Work to be completed
Pictures aside, please retype the whole listing word for word.

Supplied material
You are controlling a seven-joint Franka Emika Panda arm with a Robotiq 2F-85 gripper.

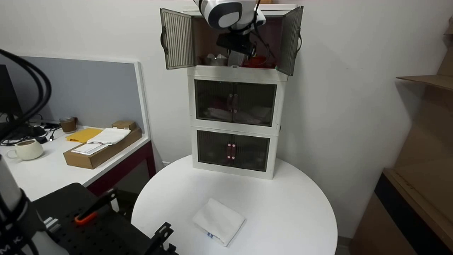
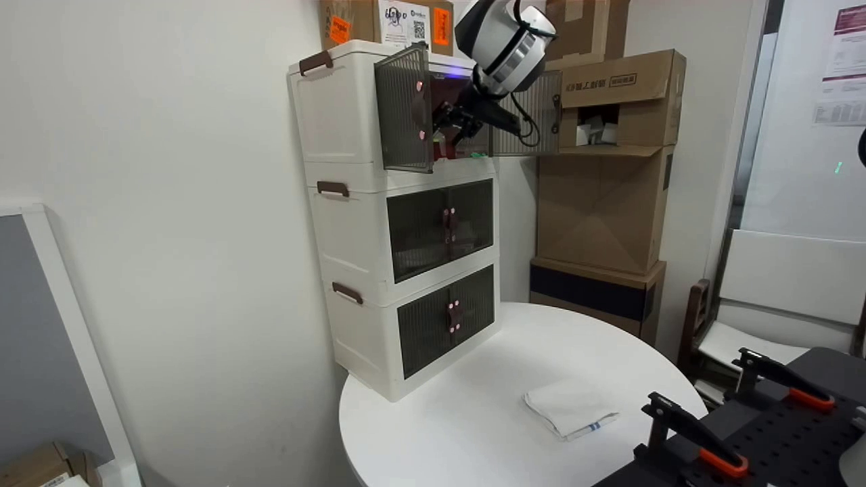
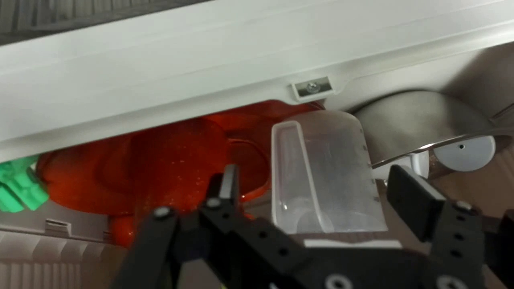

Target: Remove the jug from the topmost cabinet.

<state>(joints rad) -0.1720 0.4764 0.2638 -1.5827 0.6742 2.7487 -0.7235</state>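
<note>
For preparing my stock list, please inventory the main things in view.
jug: one, translucent, in topmost cabinet
red items: count unclear, red, beside jug
green item: one, green, same cabinet
metal vessel: one, silver, beside jug
storage unit: one, white, on round table
folded cloth: one, white, on round table
mugs: two, cream and brown, on desk
cardboard boxes: several, brown, on desk, atop unit, elsewhere
robot arm: one, white, at topmost cabinet
gripper: one, black, open at jug

Exterior views share topmost cabinet [image 2: 336, 111]; wrist view close.
</note>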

Task result
You are controlling a seven-joint Franka Emika Panda arm with a Robotiq 2F-85 gripper.


Target: Remove the jug from the topmost cabinet.

<state>(joints rad) -0.1720 0.4764 0.2638 -1.5827 0.6742 2.7487 -0.7235</state>
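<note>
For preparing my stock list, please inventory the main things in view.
jug: one, translucent, in topmost cabinet
red items: count unclear, red, beside jug
green item: one, green, same cabinet
metal vessel: one, silver, beside jug
storage unit: one, white, on round table
folded cloth: one, white, on round table
mugs: two, cream and brown, on desk
cardboard boxes: several, brown, on desk, atop unit, elsewhere
robot arm: one, white, at topmost cabinet
gripper: one, black, open at jug

Exterior views share topmost cabinet [image 2: 336, 111]; wrist view close.
</note>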

This output requires nothing more.